Mahfud MD Sudah Duga Persepsi Pemberantasan Korupsi RI Memburuk
RI duduk di ranking 102, di bawah Timor Leste dan Malaysia
Follow IDN Times untuk mendapatkan informasi terkini. Klik untuk follow WhatsApp Channel & Google News
Jakarta, IDN Times - Menteri Koordinator bidang politik, hukum dan keamanan, Mahfud MD sudah menduga persepsi penanganan korupsi di Indonesia pada 2020 akan stagnan, bahkan cenderung menurun. Pernyataan itu mengomentari Indeks Persepsi Korupsi (IPK) Indonesia yang anjlok dari peringkat 85 ke peringkat 102. Skornya pun ikut turun tiga poin, dari semula 40 ke angka 37.

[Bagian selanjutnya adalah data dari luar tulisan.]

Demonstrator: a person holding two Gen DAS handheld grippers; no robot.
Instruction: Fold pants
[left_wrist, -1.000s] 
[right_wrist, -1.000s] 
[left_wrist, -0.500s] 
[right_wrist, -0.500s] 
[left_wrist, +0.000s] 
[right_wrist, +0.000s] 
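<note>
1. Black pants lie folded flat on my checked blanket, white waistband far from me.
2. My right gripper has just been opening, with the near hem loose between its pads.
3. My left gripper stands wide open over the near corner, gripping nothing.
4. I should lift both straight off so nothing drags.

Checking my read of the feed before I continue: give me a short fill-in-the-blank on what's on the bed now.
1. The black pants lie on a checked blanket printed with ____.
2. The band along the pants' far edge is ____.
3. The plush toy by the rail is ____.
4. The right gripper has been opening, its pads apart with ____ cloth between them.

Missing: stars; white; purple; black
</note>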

Pria yang sempat menjadi Ketua Mahkamah Konstitusi itu mengatakan persepsi negatif soal pemberantasan korupsi dipicu pemberitaan pada sepanjang 2019 terkait revisi Undang-Undang Komisi Pemberantasan Korupsi (KPK). Revisi tersebut dianggap melemahkan komisi antirasuah dalam menjerat koruptor. Perubahan UU tersebut juga dinilai sebagai lonceng kematian KPK, setelah Komjen Pol Firli Bahuri terpilih memimpin komisi antirasuah.
"Itu bisa menimbulkan persepsi, apapun itu. Meskipun faktanya bisa iya, bisa tidak, menurunkan (IPK) atau melemahkan (KPK) tinggal tergantung sudut pandang. Tetapi, saya sudah menduga bahwa ini akan menimbulkan persepsi buruk," ungkap Mahfud yang hadir dalam diskusi virtual peluncuran IPK oleh Transparency International Indonesia (TII) pada Kamis siang, (28/1/2021).

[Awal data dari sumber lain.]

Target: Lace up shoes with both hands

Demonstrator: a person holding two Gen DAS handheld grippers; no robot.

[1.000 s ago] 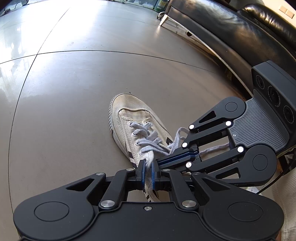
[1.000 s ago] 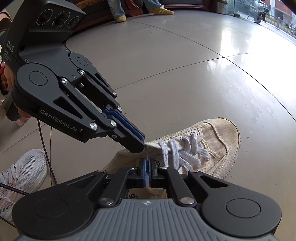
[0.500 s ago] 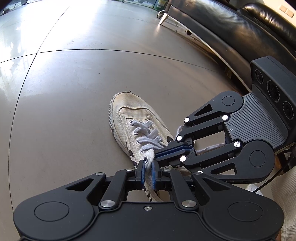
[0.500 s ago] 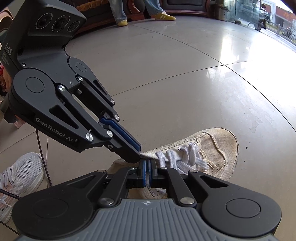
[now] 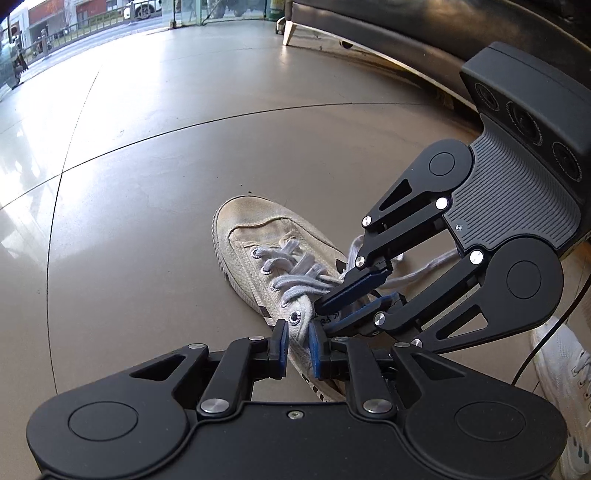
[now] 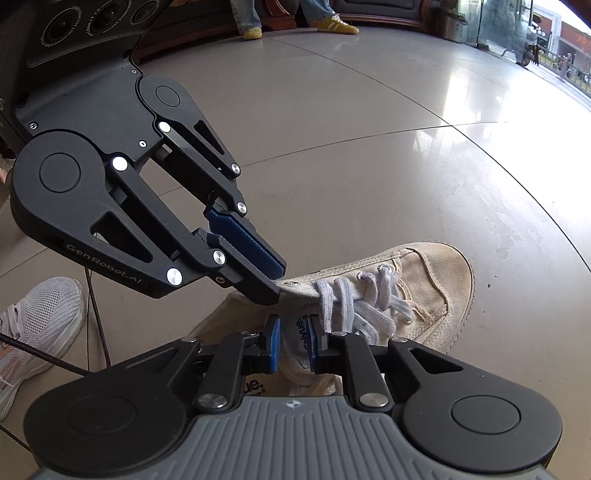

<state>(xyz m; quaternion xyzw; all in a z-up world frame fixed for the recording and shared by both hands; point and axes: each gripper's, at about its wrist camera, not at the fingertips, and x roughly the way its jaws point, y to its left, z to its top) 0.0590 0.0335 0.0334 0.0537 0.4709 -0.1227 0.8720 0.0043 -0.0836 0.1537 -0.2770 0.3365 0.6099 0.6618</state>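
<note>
From the left wrist view, an old cream canvas shoe lies on the shiny grey floor. Its toe points away from the camera. The rubber toe cap looks dirty and yellowed. White flat laces cross over each other through small metal holes. A loose lace end trails off to the right, under the other tool. The left hand-held gripper sits low over the shoe's ankle end. Its blue pads are a little apart and have just been opening. The edge of the shoe shows in the gap, and the pads do not squeeze it. The right hand-held gripper comes in from the right. Its two blue fingers are also apart, with the tips by the top laces. A black sofa stands behind, and a white sneaker peeks in at the right edge.

From the right wrist view, the same shoe lies with its toe to the right. The canvas is worn and stained. The right hand-held gripper has its pads a little apart, just opened, over the shoe's tongue with blue letters. They do not pinch it. The left hand-held gripper reaches from the left, its tip touching the shoe's top edge beside the laces. A white mesh sneaker is at the left edge.
</note>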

Selain itu, hal lain yang menurutnya menyebabkan persepsi pemberantasan korupsi Indonesia menurun, lantaran Mahkamah Agung justru banyak memberikan diskon hukuman bagi terpidana kasus rasuah. Berdasarkan data dari Indonesia Corruption Watch (ICW), sepanjang 2020 ada delapan napi kasus korupsi yang dikorting hukumannya.
"Tetapi, ini negara, saya tidak ingin mengotak-kotakan dengan bilang itu bukan bagian pemerintah, tetapi itu menjadi indikator yang berakhir persepsi. Namanya juga CPI (Corruption Perception Index)," tutur dia lagi.
Lalu, apa yang menyebabkan IPK Indonesia anjlok hingga tiga poin? Bahkan, bila dibandingkan negara lain di kawasan Asia Tenggara, Indonesia berada di bawah Timor Leste dan Malaysia.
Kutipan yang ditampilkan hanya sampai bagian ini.